Nothing but the lines from the one containing "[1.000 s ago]" through the last line of the records below should be copied, exactly and without pictures.
☆ ☆ ☆
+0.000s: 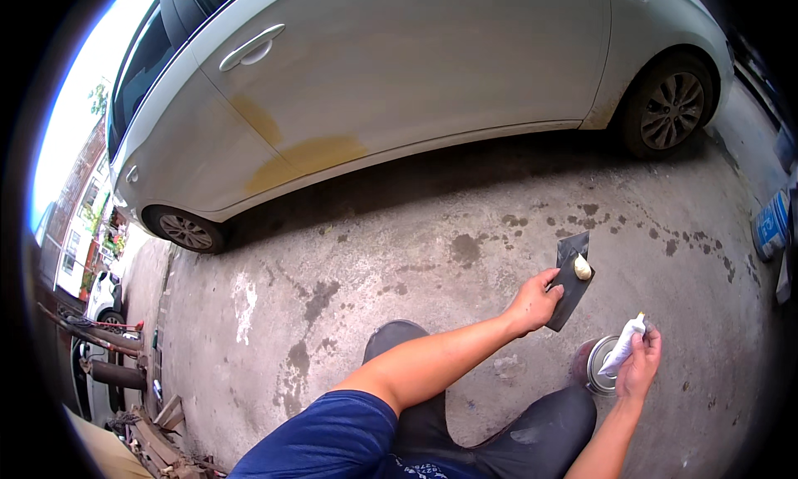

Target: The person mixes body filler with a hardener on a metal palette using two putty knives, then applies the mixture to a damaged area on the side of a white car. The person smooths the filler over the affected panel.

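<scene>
My left hand (536, 300) grips a flat dark board (569, 304) with a cream blob of paste (582, 267) on its upper part. To its right, my right hand (643, 361) is closed on a white squeeze tube (619, 346), held upward at a slant with a small yellow tip at the top. Just behind and below the tube, a round metal can (598, 377) stands on the concrete, partly hidden. Beyond both hands is the side of a white car (416, 63), with yellowish patches (307, 159) on its lower door panels.
The car's wheels (669, 109) rest on stained concrete (432, 296). A blue-and-white bucket (769, 225) stands at the right edge. At the left lie metal pipes (116, 371) and scrap (154, 446), with another white car (104, 300) farther back. My bent legs are below my arms.
</scene>
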`<state>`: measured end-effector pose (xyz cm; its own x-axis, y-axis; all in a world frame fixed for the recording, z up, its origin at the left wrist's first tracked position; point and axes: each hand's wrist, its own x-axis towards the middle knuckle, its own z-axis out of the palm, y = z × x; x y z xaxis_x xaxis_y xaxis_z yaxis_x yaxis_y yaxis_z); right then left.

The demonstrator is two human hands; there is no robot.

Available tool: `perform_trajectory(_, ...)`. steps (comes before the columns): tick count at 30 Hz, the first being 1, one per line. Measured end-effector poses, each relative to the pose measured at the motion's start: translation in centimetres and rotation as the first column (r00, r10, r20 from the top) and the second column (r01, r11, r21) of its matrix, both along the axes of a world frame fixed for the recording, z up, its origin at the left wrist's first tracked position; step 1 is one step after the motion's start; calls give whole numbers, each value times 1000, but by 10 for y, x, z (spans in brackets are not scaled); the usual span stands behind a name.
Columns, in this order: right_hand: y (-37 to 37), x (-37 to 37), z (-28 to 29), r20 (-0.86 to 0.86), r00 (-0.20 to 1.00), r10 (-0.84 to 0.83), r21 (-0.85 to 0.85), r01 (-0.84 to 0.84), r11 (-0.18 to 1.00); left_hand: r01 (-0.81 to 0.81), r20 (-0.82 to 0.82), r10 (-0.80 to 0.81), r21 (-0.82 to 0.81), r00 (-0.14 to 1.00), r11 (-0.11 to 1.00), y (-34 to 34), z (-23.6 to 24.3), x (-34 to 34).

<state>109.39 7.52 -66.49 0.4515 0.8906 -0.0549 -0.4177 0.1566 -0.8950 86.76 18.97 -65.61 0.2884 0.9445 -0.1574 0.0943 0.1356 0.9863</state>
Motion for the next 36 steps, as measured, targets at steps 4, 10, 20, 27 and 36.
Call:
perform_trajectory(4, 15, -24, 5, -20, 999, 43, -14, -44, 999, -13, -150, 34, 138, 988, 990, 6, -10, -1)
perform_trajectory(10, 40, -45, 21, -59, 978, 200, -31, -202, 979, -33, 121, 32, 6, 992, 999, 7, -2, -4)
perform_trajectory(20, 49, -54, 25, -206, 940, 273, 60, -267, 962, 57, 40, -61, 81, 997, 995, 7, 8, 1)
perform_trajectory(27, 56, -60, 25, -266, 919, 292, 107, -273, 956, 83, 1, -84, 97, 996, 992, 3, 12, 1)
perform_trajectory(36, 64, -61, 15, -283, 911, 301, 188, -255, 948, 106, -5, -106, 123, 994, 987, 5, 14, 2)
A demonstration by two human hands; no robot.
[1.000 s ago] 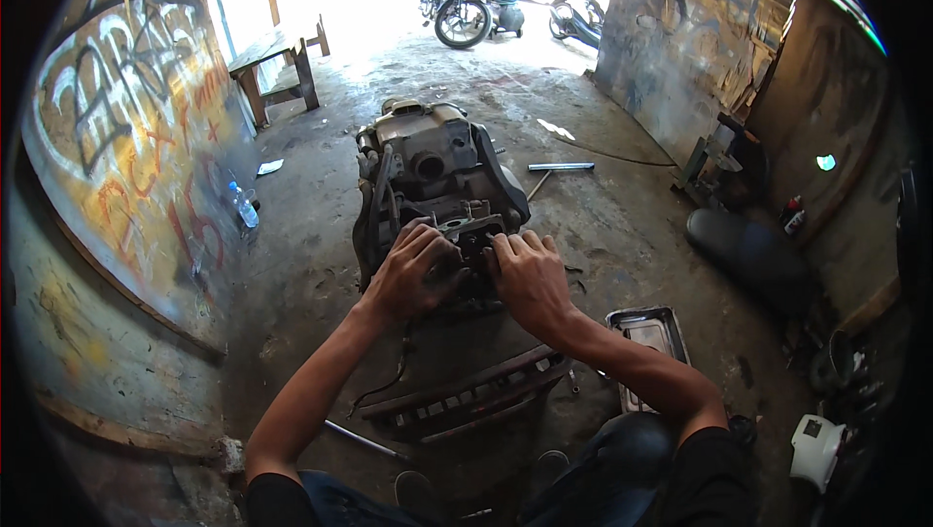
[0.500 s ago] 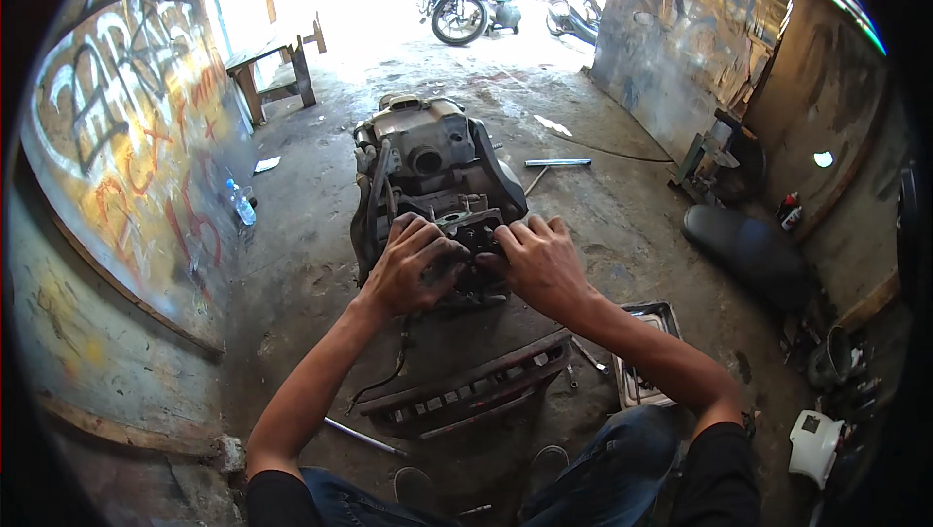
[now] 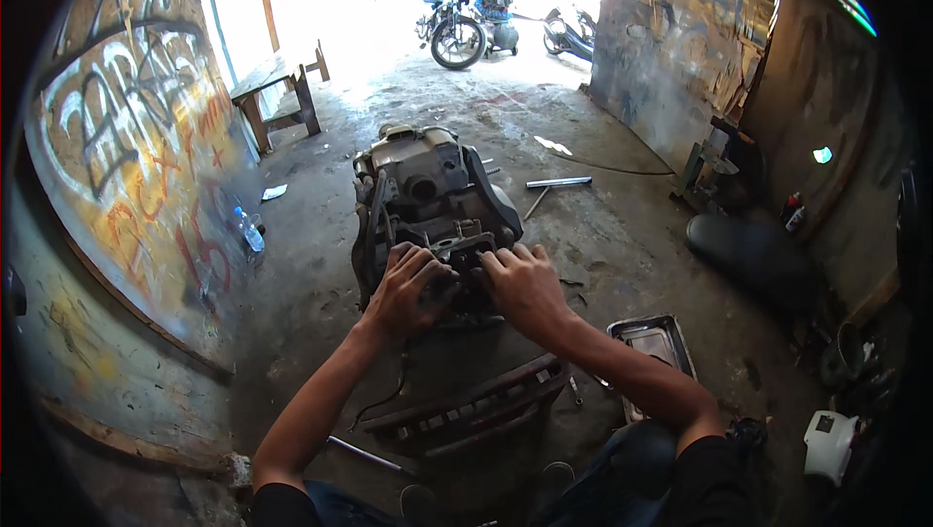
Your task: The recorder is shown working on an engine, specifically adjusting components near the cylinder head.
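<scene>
A grimy motorcycle engine assembly [image 3: 423,167] lies on the floor before me. Both hands are at its near end, around an opening with a metal rim [image 3: 466,245]. My left hand [image 3: 403,289] has curled fingers gripping the left side of this part, its thumb in shadow. My right hand [image 3: 525,289] is bent over the right side, fingertips closed on the dark part; exactly what sits under them is hidden. Below them lies a dark slotted frame piece [image 3: 457,401], with a thin black hose on the left.
A steel tray [image 3: 651,333], black seat [image 3: 739,255], T-bar tool [image 3: 559,183], metal rod [image 3: 369,454] and white plastic panel [image 3: 828,447] lie around me. A bottle [image 3: 250,230] stands by the left wall, a bench [image 3: 272,89] farther back. Parked motorcycles [image 3: 457,41] stand at the bright doorway.
The view has shifted slightly, putting the floor items and engine lower in the picture. Both hands stay at the engine's near end, with small shifts of the fingers.
</scene>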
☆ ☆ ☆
Exercise answer:
[1.000 s ago] 
[0.500 s ago] 
[now] 
Your task: The recorder is shown working on an engine, specifically adjusting components near the cylinder head.
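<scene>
A grimy motorcycle engine assembly [image 3: 423,167] lies on the floor before me. Both hands are at its near end, around an opening with a metal rim [image 3: 466,245]. My left hand [image 3: 403,289] has curled fingers gripping the left side of this part, its thumb in shadow. My right hand [image 3: 525,289] is bent over the right side, fingertips closed on the dark part; exactly what sits under them is hidden. Below them lies a dark slotted frame piece [image 3: 457,401], with a thin black hose on the left.
A steel tray [image 3: 651,333], black seat [image 3: 739,255], T-bar tool [image 3: 559,183], metal rod [image 3: 369,454] and white plastic panel [image 3: 828,447] lie around me. A bottle [image 3: 250,230] stands by the left wall, a bench [image 3: 272,89] farther back. Parked motorcycles [image 3: 457,41] stand at the bright doorway.
The view has shifted slightly, putting the floor items and engine lower in the picture. Both hands stay at the engine's near end, with small shifts of the fingers.
</scene>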

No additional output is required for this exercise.